Find each line in the records below that contains the word "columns", and copy it out.

START Material provided

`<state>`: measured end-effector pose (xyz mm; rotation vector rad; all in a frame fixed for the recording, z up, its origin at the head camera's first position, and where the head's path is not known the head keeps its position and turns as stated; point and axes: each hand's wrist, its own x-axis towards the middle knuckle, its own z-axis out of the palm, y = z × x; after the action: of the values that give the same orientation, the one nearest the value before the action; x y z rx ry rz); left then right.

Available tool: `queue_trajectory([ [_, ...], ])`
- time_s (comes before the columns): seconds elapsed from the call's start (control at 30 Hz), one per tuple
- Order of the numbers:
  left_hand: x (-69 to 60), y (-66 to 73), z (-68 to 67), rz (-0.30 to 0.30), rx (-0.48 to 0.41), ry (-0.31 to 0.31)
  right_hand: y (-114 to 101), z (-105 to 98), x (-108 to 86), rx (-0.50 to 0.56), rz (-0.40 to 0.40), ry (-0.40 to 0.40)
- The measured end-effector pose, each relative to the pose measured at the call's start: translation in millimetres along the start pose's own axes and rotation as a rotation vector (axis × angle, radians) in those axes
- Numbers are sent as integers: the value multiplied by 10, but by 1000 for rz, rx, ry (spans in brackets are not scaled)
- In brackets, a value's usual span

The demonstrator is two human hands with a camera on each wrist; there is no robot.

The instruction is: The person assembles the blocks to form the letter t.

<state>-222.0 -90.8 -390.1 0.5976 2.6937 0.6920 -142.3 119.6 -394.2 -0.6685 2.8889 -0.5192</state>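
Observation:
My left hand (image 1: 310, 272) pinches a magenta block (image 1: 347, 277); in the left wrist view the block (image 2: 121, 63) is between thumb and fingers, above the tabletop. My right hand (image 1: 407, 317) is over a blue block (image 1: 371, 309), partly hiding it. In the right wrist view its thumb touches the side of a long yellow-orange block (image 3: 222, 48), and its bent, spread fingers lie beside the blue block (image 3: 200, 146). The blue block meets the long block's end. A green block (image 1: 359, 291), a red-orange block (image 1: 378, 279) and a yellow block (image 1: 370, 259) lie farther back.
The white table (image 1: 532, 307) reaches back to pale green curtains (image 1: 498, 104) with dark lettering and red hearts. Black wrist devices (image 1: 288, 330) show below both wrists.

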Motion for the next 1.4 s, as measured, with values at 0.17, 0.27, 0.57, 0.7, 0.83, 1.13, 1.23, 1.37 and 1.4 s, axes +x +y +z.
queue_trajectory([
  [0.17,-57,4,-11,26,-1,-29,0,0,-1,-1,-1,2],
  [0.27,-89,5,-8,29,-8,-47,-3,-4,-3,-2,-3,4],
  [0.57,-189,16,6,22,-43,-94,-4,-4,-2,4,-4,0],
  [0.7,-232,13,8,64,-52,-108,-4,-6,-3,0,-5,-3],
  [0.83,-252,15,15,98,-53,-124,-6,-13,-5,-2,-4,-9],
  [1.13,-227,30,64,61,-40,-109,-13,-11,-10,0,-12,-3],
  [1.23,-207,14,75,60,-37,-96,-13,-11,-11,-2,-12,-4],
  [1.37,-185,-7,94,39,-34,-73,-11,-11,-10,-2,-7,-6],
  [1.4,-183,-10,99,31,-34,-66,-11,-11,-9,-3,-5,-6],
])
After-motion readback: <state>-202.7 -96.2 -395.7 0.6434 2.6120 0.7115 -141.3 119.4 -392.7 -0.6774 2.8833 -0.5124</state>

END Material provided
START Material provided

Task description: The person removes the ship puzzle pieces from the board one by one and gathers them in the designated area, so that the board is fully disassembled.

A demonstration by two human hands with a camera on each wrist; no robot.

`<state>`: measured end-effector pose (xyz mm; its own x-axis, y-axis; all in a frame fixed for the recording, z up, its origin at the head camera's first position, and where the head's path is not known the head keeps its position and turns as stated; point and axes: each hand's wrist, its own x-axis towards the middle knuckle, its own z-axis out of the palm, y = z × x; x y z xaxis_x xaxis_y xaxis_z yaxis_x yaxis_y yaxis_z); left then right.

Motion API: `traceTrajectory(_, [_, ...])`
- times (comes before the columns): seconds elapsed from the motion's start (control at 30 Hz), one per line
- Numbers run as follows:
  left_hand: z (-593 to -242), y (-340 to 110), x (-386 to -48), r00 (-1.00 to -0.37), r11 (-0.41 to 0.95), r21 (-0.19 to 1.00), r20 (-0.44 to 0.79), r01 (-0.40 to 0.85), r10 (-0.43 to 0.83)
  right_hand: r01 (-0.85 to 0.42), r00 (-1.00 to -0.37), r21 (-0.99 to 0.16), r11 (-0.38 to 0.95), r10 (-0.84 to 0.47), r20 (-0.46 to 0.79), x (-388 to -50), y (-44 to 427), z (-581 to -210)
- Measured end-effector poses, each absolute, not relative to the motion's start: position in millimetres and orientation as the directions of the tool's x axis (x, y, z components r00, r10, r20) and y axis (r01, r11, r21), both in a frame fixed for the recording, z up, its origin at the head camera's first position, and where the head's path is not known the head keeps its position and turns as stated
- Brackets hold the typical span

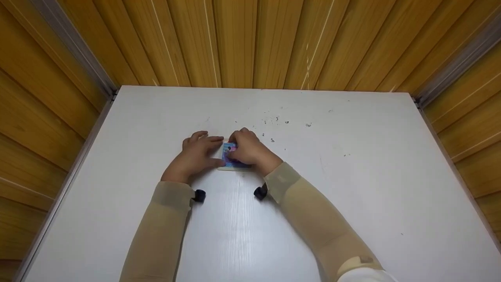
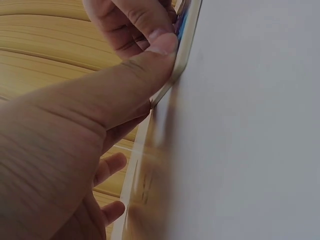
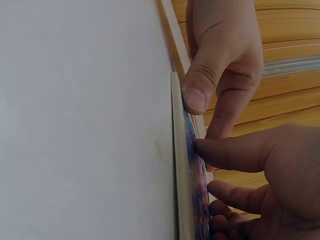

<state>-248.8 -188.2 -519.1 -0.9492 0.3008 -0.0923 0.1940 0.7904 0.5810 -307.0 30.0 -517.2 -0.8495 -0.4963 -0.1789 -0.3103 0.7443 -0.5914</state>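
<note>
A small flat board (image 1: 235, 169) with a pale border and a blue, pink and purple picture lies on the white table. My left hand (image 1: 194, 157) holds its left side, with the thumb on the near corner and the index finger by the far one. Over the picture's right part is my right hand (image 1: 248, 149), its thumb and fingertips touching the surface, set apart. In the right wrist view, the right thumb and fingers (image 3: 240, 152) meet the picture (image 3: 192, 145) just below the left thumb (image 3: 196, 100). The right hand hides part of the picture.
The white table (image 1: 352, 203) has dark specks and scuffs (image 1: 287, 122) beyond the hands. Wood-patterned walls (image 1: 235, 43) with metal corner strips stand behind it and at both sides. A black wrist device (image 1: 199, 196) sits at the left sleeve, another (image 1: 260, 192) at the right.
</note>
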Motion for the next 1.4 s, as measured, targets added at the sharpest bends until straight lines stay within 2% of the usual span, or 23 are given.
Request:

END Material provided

* [Answer]
- time_s (comes before the columns): seconds elapsed from the call's start (control at 30 Hz), one per tuple
- times (comes before the columns): seconds elapsed from the motion's start (control at 30 Hz), one per line

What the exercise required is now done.